In exchange for sitting down and talking, the Iranians would get hundreds of millions of dollars monthly, stabilizing their economy. Eventually U.S. diplomats offered Iran a deal that legalized full-blown uranium, plutonium, and ballistic-missile work on a timeline—with international sponsorship for Iranian work in the meantime—and did not force the country to disclose its previous nuclear cheating.
The deal also immediately released roughly a hundred billion dollars to Iran, shredded the international sanctions regime, would have American officials traveling to drum up business for Iran, removed restrictions on a range of Iranian terrorists, and allowed Iran to keep spinning thousands of centrifuges throughout the deal—and then, to sell all of that, the president and his allies said that American diplomats did the best anyone could have.
The party to the negotiation that is more anxious to make a deal gets the worst of the deal. And if your anxiety rises to the level of desperation, you really get the worst of the deal. You don’t need to have spent time in the souks of Tehran to grasp that. And the US was so desperate for this deal, that it cut a deal that was fundamentally an unconditional surrender. Pathetic.

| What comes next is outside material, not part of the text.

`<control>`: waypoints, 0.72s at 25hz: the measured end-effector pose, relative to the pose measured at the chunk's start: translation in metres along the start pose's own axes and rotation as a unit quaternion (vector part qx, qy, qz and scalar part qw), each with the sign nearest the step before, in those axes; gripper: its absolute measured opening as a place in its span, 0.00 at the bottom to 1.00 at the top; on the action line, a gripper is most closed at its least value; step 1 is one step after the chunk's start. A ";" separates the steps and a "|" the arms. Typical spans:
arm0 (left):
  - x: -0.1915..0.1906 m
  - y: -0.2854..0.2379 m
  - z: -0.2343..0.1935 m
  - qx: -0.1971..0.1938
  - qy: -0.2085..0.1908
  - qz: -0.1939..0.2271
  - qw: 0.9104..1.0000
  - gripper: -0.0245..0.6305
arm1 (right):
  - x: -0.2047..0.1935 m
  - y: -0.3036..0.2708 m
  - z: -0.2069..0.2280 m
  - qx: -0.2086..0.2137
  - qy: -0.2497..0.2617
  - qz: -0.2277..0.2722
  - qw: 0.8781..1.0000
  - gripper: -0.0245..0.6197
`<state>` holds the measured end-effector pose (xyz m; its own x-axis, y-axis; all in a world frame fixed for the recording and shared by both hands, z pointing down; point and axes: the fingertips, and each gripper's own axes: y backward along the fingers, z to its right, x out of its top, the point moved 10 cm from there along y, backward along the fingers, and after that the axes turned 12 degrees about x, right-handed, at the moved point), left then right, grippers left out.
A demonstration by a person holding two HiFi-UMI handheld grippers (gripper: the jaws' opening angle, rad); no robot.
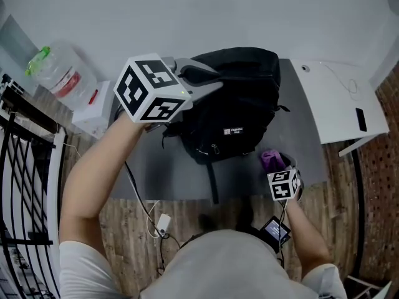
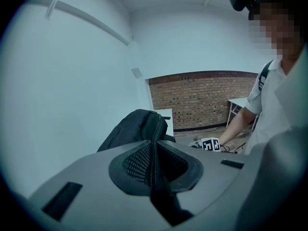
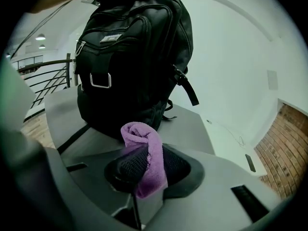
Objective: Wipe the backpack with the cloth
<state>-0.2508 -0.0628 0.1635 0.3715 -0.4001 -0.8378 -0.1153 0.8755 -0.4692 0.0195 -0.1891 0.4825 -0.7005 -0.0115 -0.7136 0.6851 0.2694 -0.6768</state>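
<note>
The left gripper's (image 2: 153, 174) jaws are closed on the black top edge of the backpack (image 1: 240, 114), which stands at the middle of the head view on the grey surface (image 1: 156, 170). The right gripper's (image 3: 144, 177) jaws are clamped on a bunched purple cloth (image 3: 143, 146). It is at the lower right of the head view, just beside the backpack's front and not touching it.

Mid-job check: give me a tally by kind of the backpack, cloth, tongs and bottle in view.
backpack: 1
purple cloth: 1
tongs: 2, left tongs and right tongs
water bottle: 1
Total: 5
</note>
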 end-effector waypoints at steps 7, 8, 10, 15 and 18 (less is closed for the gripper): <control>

Meanwhile, in other diplomatic triumphs, the State Department’s spokesmen (and their useful idiots in the press) are still raving about the great cease-fire deal that we cut with the Russians in Syria, even though Russian jets bombed the US’s proxies last week, and US jets bombed the Russians’ this week. Or maybe that was the other way around: Peace in Our Time® is confusing.
But wait, it gets worse. Former terrorism prosecutor Andy McCarthy (he’s the guy who put the first batch of WTC-bombing terrorists, from 1993, in Club Fed) has a rundown on what Iran is doing with its American cash.

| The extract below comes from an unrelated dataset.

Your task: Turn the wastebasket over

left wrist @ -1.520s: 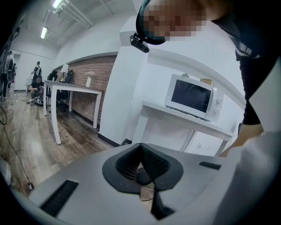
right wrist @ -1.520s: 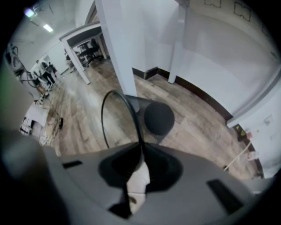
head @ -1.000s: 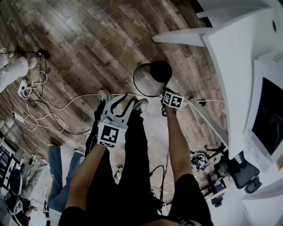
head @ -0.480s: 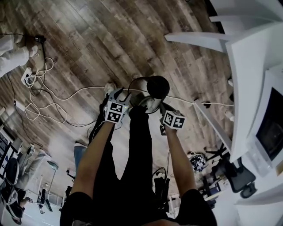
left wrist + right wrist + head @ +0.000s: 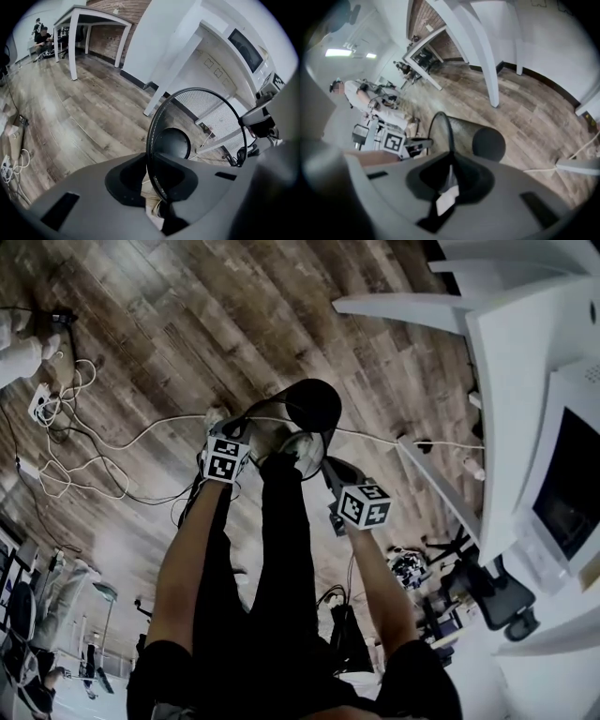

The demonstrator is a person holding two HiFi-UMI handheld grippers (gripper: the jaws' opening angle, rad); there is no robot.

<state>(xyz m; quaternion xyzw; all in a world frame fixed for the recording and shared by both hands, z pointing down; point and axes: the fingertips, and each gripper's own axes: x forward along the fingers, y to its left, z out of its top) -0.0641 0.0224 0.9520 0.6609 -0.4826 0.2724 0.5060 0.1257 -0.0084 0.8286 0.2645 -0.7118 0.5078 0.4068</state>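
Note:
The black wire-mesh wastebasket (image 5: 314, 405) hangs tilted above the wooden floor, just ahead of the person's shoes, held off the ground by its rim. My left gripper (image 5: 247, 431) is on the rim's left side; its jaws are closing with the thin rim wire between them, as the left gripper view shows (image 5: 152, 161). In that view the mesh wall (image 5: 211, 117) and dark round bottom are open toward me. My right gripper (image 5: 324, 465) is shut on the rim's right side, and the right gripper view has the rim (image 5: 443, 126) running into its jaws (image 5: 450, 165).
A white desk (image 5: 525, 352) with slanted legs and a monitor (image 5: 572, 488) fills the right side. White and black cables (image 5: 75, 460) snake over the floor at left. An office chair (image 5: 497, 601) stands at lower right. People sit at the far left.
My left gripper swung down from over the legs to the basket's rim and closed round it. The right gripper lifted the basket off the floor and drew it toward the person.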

The part that was hostage ransom — about $1.7 billion — went to the IRGC to promote terrorism and jihad. Some of this probably shores up the Syrians that we’re ineptly sort-of fighting. (And Russia is ineptly sort-of supporting). The dispostion of the tens of billions more that is not hostage ransom, but simple tribute, is murkier, but as McCarthy points out, money is fungible and will be spent according to Iranian priorities. As Andy wraps up:
Not to worry, though — it’s not like they’re threatening our naval vessels, humiliating our sailors, massing Hezbollah forces on Israel’s border, or chanting “Death to America,” right?
This agreement is all bad, every bit of it, even to the punctuation marks and white space therein; it could have only been negotiated and approved by persons who loathe America and the West, and . And it’s one more data point on the 5,000 year pile of evidence that appeasement, acquiescence and self-abasement are no source of national success or even survival.